Scientists transform semiconducting nanoparticles into aerogels

"We have 'opened up' a new class of aerogels: chalcogenide aerogels," researcher Stephanie Brock told nanotechweb.org. "Previously, aerogels were limited to metal oxides and carbon."

According to the scientists, the combination of high surface area, quantum confinement effects and photoluminescence make metal chalcogenide aerogels potential candidates for photocatalytic, photovoltaic and sensing applications.

The researchers demonstrated their technique for cadmium sulphide, cadmium selenide, zinc sulphide and lead sulphide nanoparticles. What's more, they believe they will be able to extend the method to other materials.

To prepare the aerogels, Brock and colleagues made nanoparticles capped with thiolates. Then they oxidized the thiolate capping groups. This controlled loss of surface groups revealed reactive sites for nanoparticle condensation and caused the nanoparticles to form a gel. Finally, the researchers dried the gel with supercritical carbon dioxide to maintain the pore architecture.

"The kinetics are important: if the condensation occurs too quickly, a precipitate will form instead of a gel," said Brock. "Subsequently, the wet gels have to be dried under supercritical conditions or else the pore volume will be lost."

The resulting structures contained mesopores - i.e. pores 2-50 nm in diameter. This gave them surface areas as high as 250 m²/g, compared to a benchtop-dried sample (with a structure in which the pores had collapsed) which had a surface area of 55 m²/g. The cadmium sulphide aerogel had a bulk density of 0.07 g/cm³, just 1.4% of the density of a single crystal of CdS.

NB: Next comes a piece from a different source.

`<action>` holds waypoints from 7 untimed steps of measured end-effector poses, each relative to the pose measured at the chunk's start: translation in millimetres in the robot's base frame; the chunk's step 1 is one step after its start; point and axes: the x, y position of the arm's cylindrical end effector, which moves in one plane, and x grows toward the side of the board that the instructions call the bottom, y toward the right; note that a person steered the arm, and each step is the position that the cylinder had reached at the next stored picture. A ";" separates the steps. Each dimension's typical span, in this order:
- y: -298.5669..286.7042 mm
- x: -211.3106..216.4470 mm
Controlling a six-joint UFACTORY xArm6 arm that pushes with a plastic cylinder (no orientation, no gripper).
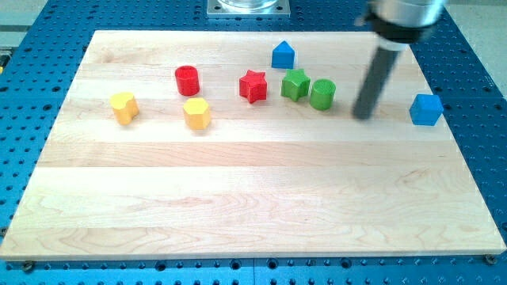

"Unlike conventional silica aerogels and M41S-type materials, the framework is crystalline, consisting of quantum dots assembled into a pearl necklace-type morphology," said Brock. "Bulk monoliths exhibit the characteristic optical properties of these nanoscale building blocks - remaining quantum confined."

According to Brock, the materials displayed sharp, band-edge photoluminescence at energies significantly blue-shifted from single crystals. "Post-annealing permits the absorption energy of the material to be tuned to the red as the framework coarsens and the average crystallite size grows," she added.

"Finding ways to assemble nanoparticles into actual functional devices - without losing the characteristic nanoscale properties - is one of the current challenges for nanotechnology," said Brock. "This sol-gel route provides a simple, versatile method to do this, and should be amenable for the creation of more complex composite materials too."

Now, the team is working to characterize the electrical and surface characteristics of the materials and generate them as thin-films to evaluate their potential for photovoltaic and sensing applications. "We are also trying to see how extensive the chemistry is - how many different kinds of materials it can be applied to," said Brock.

The researchers reported their work in Science.